* Task brief:
Lines that include the string "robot" are the ones to copy from the entries below.

Records from a data collection
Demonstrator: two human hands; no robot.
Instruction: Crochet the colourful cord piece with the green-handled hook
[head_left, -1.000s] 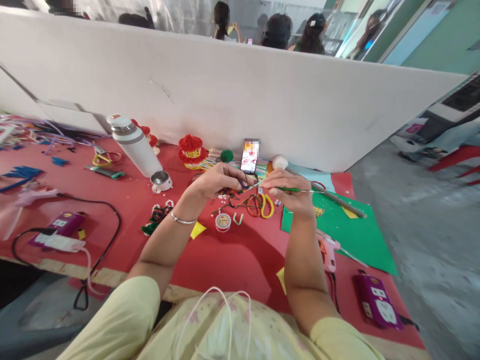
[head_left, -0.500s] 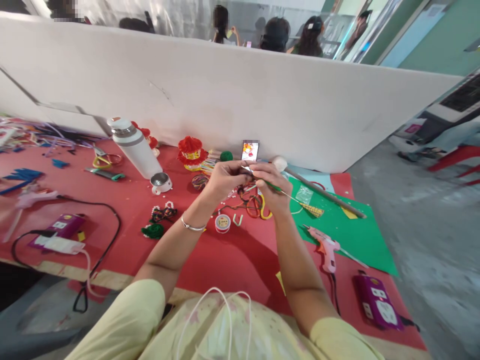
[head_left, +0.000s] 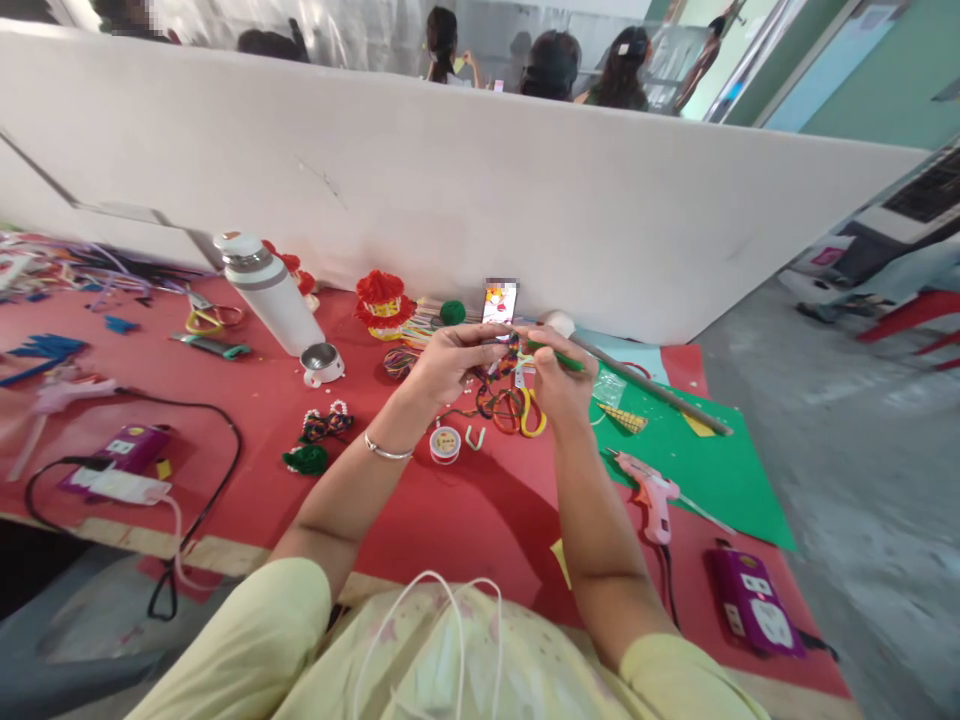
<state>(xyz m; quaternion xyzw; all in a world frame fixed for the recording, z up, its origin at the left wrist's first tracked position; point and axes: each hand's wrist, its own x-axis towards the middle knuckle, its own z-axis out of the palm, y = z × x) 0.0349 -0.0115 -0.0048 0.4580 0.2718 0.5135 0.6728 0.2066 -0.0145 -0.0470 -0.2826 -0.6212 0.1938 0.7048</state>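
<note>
1. Since the earlier frame, the right hand (head_left: 561, 370) has shifted outward from the left hand (head_left: 454, 362), and more of the multicoloured yarn piece (head_left: 501, 370) shows between them.
2. Left hand: fingers closed, pinching the one yarn piece, which hangs toward the table (head_left: 465, 520).
3. Right hand: gripping one green-handled tool (head_left: 559, 357); its tip is too small to make out.
4. Beyond both hands: one lit phone (head_left: 499, 303) and one green ball (head_left: 453, 312).
5. On the near side of the hands: one spool (head_left: 445, 444), one bent pale piece (head_left: 475, 438), and scissors (head_left: 532, 415) with yellow and orange handles.
6. Left of the left hand: one yarn ball (head_left: 400, 363), one cup (head_left: 321, 363), one bottle (head_left: 274, 300).
7. Right of the right hand: one yellow patterned cone (head_left: 624, 419); nearer the body, one pink glue gun (head_left: 655, 500).
</note>
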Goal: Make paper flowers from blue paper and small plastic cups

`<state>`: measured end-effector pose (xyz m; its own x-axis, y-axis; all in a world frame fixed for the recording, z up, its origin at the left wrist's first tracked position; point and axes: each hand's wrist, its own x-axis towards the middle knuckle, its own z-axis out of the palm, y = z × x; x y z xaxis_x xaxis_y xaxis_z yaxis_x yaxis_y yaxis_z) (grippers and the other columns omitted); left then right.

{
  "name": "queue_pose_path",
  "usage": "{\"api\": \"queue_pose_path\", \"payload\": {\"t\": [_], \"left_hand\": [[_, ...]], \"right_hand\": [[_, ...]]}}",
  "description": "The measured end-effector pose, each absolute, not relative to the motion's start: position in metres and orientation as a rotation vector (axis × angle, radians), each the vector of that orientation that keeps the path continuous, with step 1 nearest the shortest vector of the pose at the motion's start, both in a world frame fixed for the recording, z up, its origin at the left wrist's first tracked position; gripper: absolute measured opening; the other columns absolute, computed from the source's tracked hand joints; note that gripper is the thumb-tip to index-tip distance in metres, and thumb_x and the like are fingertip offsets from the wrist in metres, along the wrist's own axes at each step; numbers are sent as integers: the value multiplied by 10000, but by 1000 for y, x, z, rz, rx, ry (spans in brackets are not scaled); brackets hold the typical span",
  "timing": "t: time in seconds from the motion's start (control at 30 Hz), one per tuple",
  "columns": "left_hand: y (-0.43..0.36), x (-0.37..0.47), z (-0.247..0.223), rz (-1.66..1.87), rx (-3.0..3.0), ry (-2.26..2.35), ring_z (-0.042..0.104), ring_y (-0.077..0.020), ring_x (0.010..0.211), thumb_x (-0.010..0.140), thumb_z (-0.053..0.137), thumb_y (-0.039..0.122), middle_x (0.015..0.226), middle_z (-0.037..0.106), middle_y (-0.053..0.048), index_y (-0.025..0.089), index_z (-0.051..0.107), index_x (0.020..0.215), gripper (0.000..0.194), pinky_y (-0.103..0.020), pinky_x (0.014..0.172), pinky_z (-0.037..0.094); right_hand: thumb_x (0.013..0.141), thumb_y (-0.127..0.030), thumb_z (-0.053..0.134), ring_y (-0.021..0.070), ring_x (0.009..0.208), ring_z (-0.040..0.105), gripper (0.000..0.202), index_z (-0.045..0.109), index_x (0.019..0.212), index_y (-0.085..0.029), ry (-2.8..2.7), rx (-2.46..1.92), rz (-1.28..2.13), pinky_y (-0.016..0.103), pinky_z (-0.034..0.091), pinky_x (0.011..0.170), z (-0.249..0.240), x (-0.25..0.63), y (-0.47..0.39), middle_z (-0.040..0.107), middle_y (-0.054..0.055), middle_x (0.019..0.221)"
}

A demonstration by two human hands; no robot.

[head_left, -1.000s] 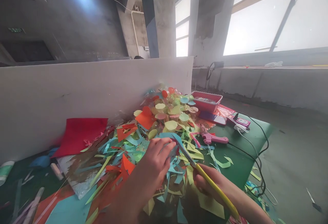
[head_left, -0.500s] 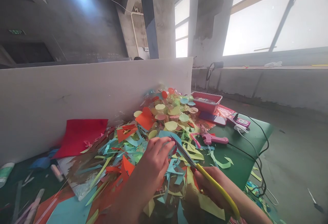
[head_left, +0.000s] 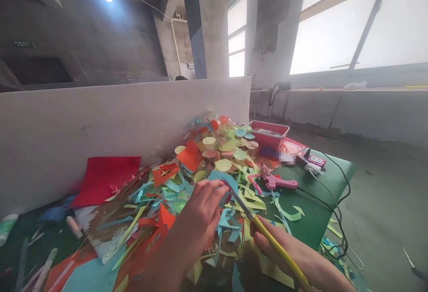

* Your response:
Demonstrator: two human hands; no robot.
A demonstration by two human hands; no robot.

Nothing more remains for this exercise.